Reputation: 23
I have just started learning R and working on dataset which has 1470 cases. Name of dataset is ABC. Using as.factor, I have converted categorical variables as factors.
Dept_1 <- as.factor(ABC$Dept)
Education_1 <- as.factor(ABC$Education)
BusinessTravel_1 <- as.factor(ABC$BusinessTravel)
After that I have split dataset into train and test.Number cases for both train and test data seems perfect. Then I use glm function using syntax below
fit = glm(attrition~Dept_1+Education_1+BusinessTravel_1,binomial(link="logit"),train)
Fit equation runs but it gets executed on entire dataset ABC with cases 1470 instead of train dataset of 1028 records.
Not able to understand what is the issue.
Upvotes: 0
Views: 165
Reputation: 57696
When you do this:
Dept_1 <- as.factor(ABC$Dept)
Education_1 <- as.factor(ABC$Education)
BusinessTravel_1 <- as.factor(ABC$BusinessTravel)
you're actually creating three new variables in your global environment, not in your original data frame ABC
. Because of this, when you split ABC
into training and test samples, the new variables won't be affected.

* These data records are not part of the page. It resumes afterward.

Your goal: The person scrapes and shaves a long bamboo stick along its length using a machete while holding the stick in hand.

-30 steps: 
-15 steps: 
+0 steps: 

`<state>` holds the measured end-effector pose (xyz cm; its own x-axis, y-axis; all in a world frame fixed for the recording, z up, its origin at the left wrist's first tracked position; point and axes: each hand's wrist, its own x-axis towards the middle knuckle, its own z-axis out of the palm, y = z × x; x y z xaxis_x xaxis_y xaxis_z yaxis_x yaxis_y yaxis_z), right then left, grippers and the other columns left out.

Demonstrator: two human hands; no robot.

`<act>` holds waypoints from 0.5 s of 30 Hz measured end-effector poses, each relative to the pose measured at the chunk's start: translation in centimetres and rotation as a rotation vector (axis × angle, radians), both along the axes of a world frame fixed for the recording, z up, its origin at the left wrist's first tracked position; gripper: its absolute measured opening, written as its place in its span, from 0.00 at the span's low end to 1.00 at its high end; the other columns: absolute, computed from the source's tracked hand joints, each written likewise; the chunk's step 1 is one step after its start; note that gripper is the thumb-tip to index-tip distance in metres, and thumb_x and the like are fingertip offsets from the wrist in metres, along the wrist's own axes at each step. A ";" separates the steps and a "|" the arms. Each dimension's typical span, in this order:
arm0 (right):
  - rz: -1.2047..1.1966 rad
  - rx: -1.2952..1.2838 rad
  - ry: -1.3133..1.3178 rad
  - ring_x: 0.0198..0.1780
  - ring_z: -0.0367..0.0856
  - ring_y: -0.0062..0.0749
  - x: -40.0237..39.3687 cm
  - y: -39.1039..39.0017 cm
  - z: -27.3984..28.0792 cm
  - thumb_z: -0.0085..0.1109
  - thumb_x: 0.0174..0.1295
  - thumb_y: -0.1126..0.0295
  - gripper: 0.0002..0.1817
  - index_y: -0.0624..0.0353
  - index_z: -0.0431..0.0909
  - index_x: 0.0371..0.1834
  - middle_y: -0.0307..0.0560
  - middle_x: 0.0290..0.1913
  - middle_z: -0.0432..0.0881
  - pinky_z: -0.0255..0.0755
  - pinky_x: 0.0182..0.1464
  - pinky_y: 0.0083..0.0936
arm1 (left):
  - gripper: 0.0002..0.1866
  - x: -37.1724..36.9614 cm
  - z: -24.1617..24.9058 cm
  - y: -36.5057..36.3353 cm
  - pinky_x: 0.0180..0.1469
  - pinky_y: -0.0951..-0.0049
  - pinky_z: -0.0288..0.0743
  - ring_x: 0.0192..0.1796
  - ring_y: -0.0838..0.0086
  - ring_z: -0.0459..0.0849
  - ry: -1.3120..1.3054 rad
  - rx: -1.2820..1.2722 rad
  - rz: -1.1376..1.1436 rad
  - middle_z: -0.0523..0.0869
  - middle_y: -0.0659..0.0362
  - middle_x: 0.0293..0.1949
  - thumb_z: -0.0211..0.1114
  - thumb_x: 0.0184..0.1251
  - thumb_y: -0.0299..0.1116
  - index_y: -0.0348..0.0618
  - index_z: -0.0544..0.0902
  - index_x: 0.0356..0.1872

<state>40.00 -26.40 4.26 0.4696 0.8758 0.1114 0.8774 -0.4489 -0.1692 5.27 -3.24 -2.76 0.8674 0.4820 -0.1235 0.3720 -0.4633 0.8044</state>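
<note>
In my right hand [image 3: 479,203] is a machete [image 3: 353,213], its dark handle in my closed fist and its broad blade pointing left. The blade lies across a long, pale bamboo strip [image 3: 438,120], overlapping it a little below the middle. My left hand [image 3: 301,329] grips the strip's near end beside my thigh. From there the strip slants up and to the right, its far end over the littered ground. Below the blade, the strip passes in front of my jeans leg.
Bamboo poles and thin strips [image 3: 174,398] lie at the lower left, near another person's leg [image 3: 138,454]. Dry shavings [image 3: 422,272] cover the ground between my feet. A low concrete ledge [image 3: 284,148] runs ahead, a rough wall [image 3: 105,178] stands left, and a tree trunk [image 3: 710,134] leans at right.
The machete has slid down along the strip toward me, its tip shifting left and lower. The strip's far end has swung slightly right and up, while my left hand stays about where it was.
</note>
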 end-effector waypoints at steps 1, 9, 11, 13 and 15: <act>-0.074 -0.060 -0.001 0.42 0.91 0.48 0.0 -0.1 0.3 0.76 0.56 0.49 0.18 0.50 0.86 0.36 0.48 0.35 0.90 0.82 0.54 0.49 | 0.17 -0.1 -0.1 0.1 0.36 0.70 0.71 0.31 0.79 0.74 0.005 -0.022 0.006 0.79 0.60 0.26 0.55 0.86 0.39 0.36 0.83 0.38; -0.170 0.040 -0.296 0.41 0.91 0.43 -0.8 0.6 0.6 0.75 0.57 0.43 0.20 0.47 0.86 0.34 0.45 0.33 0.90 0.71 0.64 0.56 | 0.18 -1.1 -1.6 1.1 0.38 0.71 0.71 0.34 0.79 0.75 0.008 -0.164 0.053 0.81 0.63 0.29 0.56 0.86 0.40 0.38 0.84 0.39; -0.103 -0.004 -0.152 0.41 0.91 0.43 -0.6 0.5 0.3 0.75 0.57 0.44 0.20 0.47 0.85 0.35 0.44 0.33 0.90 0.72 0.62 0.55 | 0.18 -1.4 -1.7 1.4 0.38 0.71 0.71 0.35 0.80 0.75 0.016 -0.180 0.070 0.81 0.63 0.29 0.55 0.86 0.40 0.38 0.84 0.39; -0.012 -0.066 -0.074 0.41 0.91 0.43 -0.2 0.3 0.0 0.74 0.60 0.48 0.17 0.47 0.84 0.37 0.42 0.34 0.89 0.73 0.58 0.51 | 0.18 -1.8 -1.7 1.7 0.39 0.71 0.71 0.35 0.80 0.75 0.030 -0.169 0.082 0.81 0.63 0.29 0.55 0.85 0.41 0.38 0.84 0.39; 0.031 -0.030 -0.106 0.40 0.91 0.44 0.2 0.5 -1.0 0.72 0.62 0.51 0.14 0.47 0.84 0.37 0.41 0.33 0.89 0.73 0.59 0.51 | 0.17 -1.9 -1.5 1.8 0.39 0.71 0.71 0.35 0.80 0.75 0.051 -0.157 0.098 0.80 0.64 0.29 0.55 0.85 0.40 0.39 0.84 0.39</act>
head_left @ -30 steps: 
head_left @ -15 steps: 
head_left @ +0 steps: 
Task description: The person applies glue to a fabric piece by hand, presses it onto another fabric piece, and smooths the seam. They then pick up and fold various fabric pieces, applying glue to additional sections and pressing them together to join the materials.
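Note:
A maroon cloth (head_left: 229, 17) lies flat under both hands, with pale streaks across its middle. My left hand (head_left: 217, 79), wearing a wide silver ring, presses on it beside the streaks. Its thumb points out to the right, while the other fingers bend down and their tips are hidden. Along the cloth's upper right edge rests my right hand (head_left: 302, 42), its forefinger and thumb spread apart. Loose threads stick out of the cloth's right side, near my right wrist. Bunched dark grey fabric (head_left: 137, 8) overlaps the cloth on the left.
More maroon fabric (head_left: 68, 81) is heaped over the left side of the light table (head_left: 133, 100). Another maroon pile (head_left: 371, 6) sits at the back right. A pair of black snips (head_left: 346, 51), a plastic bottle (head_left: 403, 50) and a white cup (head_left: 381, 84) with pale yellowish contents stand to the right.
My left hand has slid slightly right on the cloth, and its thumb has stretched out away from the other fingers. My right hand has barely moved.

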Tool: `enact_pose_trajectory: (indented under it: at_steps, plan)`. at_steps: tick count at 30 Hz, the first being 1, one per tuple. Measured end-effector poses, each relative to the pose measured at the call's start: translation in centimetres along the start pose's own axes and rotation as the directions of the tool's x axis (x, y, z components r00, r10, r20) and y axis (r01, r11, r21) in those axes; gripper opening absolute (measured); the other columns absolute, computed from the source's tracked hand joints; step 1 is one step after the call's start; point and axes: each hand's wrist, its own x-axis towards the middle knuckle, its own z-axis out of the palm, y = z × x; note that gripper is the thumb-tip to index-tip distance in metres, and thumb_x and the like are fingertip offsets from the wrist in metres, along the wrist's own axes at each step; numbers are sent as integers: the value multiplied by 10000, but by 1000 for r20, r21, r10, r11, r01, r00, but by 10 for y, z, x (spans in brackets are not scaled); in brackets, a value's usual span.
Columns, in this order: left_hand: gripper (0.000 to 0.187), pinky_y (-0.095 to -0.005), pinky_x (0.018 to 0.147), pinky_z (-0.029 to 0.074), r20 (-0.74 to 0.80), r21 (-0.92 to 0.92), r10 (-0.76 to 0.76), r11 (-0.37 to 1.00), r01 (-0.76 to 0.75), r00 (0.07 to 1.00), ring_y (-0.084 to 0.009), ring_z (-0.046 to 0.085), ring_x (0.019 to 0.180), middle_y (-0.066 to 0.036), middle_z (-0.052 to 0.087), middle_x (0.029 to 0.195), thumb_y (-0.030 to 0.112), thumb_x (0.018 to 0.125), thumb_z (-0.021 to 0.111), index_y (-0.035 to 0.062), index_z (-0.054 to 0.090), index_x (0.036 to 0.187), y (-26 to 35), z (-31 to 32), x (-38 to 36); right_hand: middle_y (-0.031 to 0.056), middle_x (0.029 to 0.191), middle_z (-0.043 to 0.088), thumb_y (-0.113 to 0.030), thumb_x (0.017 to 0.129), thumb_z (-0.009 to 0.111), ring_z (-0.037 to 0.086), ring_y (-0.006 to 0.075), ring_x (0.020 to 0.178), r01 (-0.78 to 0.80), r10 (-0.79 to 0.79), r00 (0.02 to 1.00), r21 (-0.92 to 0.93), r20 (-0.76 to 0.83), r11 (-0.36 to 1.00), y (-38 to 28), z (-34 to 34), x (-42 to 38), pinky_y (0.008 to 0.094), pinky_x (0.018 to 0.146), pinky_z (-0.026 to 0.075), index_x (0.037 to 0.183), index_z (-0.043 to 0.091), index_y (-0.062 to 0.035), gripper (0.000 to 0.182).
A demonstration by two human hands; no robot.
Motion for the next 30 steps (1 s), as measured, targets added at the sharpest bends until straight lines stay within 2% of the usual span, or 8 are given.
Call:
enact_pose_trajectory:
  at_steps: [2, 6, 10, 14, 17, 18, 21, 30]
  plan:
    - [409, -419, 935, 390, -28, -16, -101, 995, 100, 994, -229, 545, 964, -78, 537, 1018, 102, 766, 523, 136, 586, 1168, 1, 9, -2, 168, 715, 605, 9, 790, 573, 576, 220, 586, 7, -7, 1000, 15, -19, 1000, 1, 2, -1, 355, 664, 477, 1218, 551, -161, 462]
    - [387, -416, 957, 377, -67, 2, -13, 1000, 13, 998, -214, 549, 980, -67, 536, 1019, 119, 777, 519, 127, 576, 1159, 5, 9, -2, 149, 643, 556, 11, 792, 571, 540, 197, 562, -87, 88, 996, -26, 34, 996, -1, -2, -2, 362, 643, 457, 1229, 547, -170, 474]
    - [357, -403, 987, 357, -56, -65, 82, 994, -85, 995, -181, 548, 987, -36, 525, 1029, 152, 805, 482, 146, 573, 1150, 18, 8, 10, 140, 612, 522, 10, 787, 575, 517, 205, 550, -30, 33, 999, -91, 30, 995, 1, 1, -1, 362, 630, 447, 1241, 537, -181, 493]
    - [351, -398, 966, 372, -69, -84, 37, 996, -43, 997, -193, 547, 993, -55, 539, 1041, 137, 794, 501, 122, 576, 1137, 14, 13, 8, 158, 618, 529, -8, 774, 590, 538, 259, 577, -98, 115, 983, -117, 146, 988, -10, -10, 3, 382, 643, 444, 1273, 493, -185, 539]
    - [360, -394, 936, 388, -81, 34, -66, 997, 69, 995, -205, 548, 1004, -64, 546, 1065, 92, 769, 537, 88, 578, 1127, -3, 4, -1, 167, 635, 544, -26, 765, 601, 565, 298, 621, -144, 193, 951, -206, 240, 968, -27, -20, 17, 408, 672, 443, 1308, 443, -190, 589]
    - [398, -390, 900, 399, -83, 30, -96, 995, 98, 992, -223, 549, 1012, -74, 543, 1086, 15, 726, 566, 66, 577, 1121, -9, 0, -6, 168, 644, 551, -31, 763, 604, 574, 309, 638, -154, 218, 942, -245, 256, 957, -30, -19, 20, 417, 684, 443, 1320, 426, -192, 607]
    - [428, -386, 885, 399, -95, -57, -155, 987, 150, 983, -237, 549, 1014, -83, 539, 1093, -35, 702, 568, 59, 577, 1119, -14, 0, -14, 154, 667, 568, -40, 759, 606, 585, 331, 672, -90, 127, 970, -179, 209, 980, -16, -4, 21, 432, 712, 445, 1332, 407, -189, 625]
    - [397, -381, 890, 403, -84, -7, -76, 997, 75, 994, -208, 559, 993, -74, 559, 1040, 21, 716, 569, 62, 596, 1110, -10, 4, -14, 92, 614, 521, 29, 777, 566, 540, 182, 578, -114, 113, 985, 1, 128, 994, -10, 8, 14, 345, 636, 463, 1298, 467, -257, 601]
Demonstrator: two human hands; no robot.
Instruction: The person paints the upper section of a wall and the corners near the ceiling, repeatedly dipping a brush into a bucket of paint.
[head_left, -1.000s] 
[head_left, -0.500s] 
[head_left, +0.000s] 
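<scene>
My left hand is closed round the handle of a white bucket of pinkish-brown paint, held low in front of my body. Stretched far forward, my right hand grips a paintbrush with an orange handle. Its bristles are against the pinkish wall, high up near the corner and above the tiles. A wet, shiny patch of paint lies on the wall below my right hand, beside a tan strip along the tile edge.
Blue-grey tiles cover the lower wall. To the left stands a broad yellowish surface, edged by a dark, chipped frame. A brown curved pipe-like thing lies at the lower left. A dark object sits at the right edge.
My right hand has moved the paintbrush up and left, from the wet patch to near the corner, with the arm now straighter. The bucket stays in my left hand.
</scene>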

When you go to fit the model, your glm
call
fit = glm(attrition~Dept_1+Education_1+BusinessTravel_1,binomial(link="logit"),train)
will look for the variables listed in the formula. It won't find them in the train
dataset, but it will find them in the global environment. That's why they have the original length.
What you probably wanted is
ABC$Dept_1 <- as.factor(ABC$Dept)
ABC$Education_1 <- as.factor(ABC$Education)
ABC$BusinessTravel_1 <- as.factor(ABC$BusinessTravel)
which will create the variables in the data frame ABC
.
Upvotes: 3